Your goal ▸ From the data below, repeat exactly the lines from the line with "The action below" to the line with "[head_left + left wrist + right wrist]", both included.

*** Opening Supplied data ***

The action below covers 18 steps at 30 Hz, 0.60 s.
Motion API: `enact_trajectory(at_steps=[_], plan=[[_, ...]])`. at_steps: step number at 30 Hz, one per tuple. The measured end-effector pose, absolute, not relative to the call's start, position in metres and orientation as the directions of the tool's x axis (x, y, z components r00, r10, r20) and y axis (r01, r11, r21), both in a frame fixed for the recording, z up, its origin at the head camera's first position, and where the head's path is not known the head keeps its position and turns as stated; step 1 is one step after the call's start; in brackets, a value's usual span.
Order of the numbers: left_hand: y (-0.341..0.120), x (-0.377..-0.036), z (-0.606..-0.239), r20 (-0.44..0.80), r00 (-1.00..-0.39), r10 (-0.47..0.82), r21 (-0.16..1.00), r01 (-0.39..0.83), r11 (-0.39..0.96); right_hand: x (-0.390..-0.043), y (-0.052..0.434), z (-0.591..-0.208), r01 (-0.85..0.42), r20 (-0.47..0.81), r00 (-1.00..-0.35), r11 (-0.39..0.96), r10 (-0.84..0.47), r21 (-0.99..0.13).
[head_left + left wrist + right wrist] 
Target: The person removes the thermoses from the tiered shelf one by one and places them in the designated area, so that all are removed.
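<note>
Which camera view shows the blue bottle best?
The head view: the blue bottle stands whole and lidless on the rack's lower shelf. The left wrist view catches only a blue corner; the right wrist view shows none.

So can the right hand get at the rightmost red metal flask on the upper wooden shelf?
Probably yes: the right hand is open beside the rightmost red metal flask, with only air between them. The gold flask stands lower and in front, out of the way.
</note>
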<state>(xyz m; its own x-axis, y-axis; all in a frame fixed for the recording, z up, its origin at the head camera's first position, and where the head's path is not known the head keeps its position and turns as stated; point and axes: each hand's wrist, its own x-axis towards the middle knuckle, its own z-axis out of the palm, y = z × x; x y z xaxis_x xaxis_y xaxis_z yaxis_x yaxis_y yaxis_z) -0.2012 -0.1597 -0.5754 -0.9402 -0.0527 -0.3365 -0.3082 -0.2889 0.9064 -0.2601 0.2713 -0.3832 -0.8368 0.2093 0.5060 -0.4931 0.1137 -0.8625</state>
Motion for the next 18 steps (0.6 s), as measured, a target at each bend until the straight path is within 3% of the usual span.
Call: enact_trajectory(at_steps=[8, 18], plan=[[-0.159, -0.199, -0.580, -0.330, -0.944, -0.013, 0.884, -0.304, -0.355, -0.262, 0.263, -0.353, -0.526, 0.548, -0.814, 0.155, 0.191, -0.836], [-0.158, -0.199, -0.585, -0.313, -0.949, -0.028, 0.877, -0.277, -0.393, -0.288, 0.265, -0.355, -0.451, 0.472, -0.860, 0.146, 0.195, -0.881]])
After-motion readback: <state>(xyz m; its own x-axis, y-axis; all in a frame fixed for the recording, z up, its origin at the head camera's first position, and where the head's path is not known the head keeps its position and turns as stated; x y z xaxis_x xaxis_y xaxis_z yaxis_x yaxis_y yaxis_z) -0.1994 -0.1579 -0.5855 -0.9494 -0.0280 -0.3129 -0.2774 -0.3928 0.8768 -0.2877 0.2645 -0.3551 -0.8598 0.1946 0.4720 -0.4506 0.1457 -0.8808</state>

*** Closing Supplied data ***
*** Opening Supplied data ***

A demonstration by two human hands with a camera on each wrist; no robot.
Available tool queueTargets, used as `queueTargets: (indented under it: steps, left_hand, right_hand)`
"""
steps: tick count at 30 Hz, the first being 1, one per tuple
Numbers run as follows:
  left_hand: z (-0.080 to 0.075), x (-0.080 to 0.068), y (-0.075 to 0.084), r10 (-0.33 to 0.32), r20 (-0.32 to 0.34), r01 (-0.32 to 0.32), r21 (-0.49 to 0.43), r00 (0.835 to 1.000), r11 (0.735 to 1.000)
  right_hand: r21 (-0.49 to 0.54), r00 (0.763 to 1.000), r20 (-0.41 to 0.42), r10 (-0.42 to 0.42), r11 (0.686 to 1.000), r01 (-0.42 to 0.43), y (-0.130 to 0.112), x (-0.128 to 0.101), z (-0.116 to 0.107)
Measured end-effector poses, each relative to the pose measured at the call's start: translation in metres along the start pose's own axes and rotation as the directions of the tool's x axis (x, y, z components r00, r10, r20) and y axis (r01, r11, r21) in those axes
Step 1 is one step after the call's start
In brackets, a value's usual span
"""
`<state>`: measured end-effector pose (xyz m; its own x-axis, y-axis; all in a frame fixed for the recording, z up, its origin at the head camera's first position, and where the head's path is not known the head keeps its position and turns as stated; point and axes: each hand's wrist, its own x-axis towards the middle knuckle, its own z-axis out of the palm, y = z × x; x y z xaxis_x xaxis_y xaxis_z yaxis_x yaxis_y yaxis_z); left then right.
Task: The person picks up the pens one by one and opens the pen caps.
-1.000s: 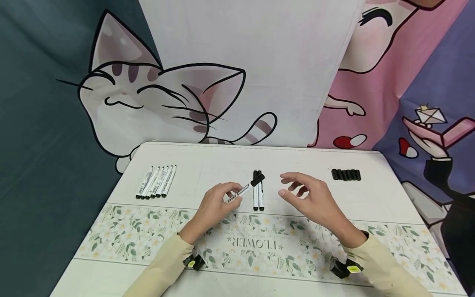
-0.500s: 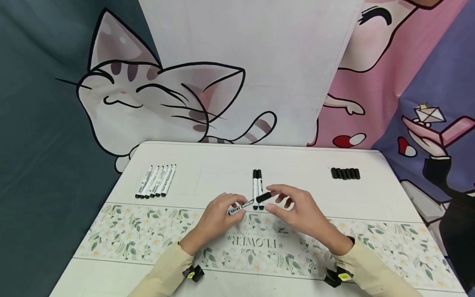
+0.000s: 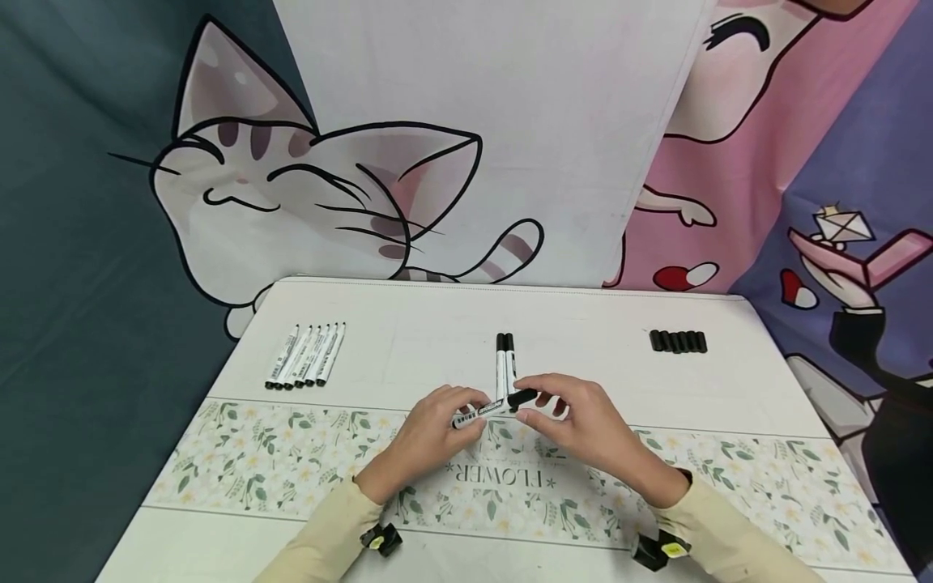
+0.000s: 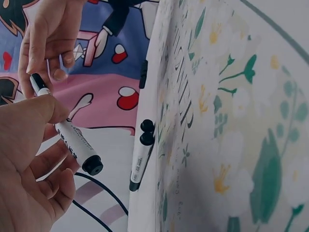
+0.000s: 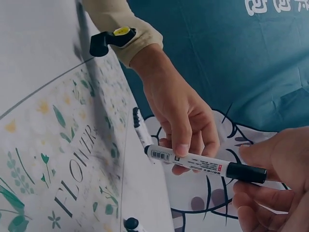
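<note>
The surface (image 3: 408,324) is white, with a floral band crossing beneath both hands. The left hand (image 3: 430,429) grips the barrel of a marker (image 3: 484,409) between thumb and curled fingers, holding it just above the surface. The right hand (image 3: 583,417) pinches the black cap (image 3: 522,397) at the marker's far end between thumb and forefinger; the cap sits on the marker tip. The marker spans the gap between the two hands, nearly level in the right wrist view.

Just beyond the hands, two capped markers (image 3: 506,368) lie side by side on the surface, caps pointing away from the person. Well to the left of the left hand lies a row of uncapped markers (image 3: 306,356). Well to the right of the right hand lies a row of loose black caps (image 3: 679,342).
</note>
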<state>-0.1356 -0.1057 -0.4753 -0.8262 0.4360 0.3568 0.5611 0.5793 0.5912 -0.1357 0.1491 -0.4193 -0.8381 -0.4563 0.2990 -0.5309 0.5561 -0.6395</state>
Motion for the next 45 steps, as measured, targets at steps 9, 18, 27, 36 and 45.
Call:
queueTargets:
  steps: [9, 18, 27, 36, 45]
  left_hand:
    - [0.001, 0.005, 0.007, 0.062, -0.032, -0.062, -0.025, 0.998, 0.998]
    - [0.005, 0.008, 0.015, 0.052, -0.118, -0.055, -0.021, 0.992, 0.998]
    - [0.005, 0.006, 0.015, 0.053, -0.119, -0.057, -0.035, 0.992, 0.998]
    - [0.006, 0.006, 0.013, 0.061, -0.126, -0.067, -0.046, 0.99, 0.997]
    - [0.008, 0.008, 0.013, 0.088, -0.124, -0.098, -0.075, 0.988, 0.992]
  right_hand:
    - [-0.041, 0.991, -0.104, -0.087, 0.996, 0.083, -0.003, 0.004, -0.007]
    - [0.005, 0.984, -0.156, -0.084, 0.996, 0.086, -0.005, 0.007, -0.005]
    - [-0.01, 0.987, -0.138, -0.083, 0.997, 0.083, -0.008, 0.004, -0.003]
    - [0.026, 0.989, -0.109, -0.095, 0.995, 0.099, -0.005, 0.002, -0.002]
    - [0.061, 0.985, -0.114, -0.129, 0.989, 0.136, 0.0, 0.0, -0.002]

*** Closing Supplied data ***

Exercise answer ▸
The action below covers 18 steps at 30 Hz, 0.60 s.
Motion API: `enact_trajectory(at_steps=[_], plan=[[_, ...]])`. at_steps: step number at 30 Hz, one per tuple. The measured end-effector pose, absolute, not relative to the call's start, position in metres and orientation as the directions of the tool's x axis (x, y, z components r00, r10, r20) and y axis (r01, r11, r21), both in a frame fixed for the recording, z up, its origin at the head camera's first position, and where the head's path is not known the head keeps its position and turns as stated; step 1 is one step after the call's start; in brackets, a value's usual span.
Order of the numbers: left_hand: y (-0.341..0.120), x (-0.377..-0.036), z (-0.606..-0.239), r20 (-0.44..0.80), r00 (-1.00..-0.39), r10 (-0.47..0.82), r21 (-0.16..1.00), r01 (-0.39..0.83), r11 (-0.39..0.96); right_hand: x (-0.390..-0.043), y (-0.052..0.434), z (-0.591..-0.208), r01 (-0.85..0.42), r20 (-0.47..0.81), r00 (-1.00..-0.35), r11 (-0.39..0.96), r10 (-0.84..0.47), r21 (-0.99..0.13).
[head_left + left wrist + right wrist] 

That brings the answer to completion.